About this exercise
Each line below is to be written out in full, exactly as shown.

*** Begin section ***

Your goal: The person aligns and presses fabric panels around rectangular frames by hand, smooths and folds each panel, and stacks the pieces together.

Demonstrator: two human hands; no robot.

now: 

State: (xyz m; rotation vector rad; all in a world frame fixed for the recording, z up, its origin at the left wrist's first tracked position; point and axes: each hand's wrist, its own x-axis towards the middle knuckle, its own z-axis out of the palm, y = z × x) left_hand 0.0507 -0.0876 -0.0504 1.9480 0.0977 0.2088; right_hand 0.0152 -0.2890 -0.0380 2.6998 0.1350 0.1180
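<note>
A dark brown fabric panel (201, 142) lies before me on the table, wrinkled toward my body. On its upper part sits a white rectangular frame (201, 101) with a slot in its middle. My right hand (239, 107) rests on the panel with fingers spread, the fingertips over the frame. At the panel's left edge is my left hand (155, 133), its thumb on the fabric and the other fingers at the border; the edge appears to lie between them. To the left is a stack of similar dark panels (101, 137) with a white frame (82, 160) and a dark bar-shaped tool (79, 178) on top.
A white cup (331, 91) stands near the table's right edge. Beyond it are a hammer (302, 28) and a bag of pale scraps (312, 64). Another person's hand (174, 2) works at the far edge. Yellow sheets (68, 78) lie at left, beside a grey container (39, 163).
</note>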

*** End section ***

Problem solution
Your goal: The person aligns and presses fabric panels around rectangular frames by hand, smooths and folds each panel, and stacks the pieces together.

Demonstrator: two human hands; no robot.

now: 

State: (xyz m; rotation vector rad; all in a world frame fixed for the recording, z up, its origin at the left wrist's first tracked position; point and axes: each hand's wrist, its own x-axis towards the middle knuckle, its own z-axis out of the palm, y = z × x) left_hand 0.0507 -0.0876 -0.0504 1.9480 0.0977 0.2088; right_hand 0.0152 -0.2890 -0.0380 2.6998 0.1350 0.1180
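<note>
A dark brown fabric panel (201, 142) lies before me on the table, wrinkled toward my body. On its upper part sits a white rectangular frame (201, 101) with a slot in its middle. My right hand (239, 107) rests on the panel with fingers spread, the fingertips over the frame. At the panel's left edge is my left hand (155, 133), its thumb on the fabric and the other fingers at the border; the edge appears to lie between them. To the left is a stack of similar dark panels (101, 137) with a white frame (82, 160) and a dark bar-shaped tool (79, 178) on top.
A white cup (331, 91) stands near the table's right edge. Beyond it are a hammer (302, 28) and a bag of pale scraps (312, 64). Another person's hand (174, 2) works at the far edge. Yellow sheets (68, 78) lie at left, beside a grey container (39, 163).
</note>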

The output contains nothing further.